I am strong enough to over-come any odds. After all, my Mom taught me that "I can do all things through Christ that gives me the strength." So… I will make it. I have to make it! At least so I thought... I unfortunately have come to the conclusion that what ever I am doing is not working. I am living but part of me died with Judah and I am trying to resurrect something that I should be burying.

Let me see if I can somehow make sense of what I just said... I believe... or rather have always believed in a Miraculous God. The attributes of God that stand out for me about God is all of the Super-Natural stuff. God makes a way where there seems to be no way because that's what God does... My God specializes in MIRACLES. God never just takes the easy path, He walks through the desert and parts the sea... God waits for Lazarus to die and then goes and resurrect him... God does the supernatural naturally.

So, naturally, I expect God to do something miraculous to get me through this. That's just how it is supposed to be,  isn't it? So I am waiting (somewhat impatiently) for God to do a miracle... But it is 122 days (6 August 2015) in and nothing. I preach faith... I teach faith... I live by faith but it appears that I am sinking deeper and deeper into the pit of depression more and more. 

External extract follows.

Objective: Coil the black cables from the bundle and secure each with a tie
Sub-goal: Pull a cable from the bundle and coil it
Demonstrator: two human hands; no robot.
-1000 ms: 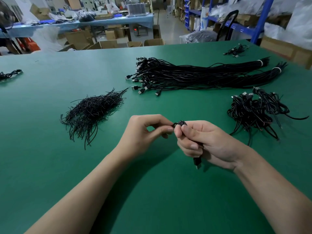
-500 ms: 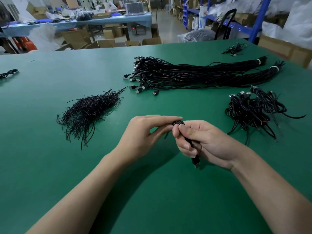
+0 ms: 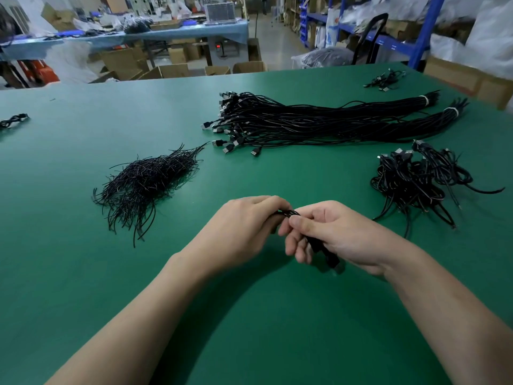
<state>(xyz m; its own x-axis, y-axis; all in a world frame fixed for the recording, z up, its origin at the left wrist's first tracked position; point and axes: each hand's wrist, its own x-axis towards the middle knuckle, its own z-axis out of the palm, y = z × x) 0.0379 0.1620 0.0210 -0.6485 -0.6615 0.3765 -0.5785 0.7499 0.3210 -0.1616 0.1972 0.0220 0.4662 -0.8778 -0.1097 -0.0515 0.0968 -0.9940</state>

Don't get me wrong... there are moments when sun appears to shine through the dark clouds, but sometimes (more frequently these days) I feel like I can only see the darkness... I can no longer pretend that the light is shinning brightly and I find it extremely difficult to hope for light. On this first day of Spring (1 September) when everyone is waiting for new life and celebrating new life, I am realizing that my efforts to "be  different... to model healing after grief" is just not working any more...

I walk home and all I see is that STUPID pool. All I can see is the BLAME in Judah's eyes in the portraits in our lounge. I try to focus on his smile but I just can’t lie to myself any more. It is just so difficult… 

I need a miracle to get through this... or do I? This morning I am reminded about just how practical God is. Even thou Jesus did many miracles, the greatest miracle was accomplished when He carried His cross to Calvary. So yes, I need a miracle and if it means having to carry this heavy cross of guilt and pain... so be it. I take comfort in the fact that when Jesus struggled to carry His cross Simon of Cyrene was there to carry. 

So dear friends, forgive me if I don't model the perfect grieving parent. I am simply trying to carry this cross... Stick close... you might never know when you will need to be Simon of Cyrene. Thank you!!!




We have been blessed enough to have a team of 'Simons' around us. Thank you family and friends for being there for us through thick and thin. We love you and appreciate you helping us to carry the load. May God bless you richly!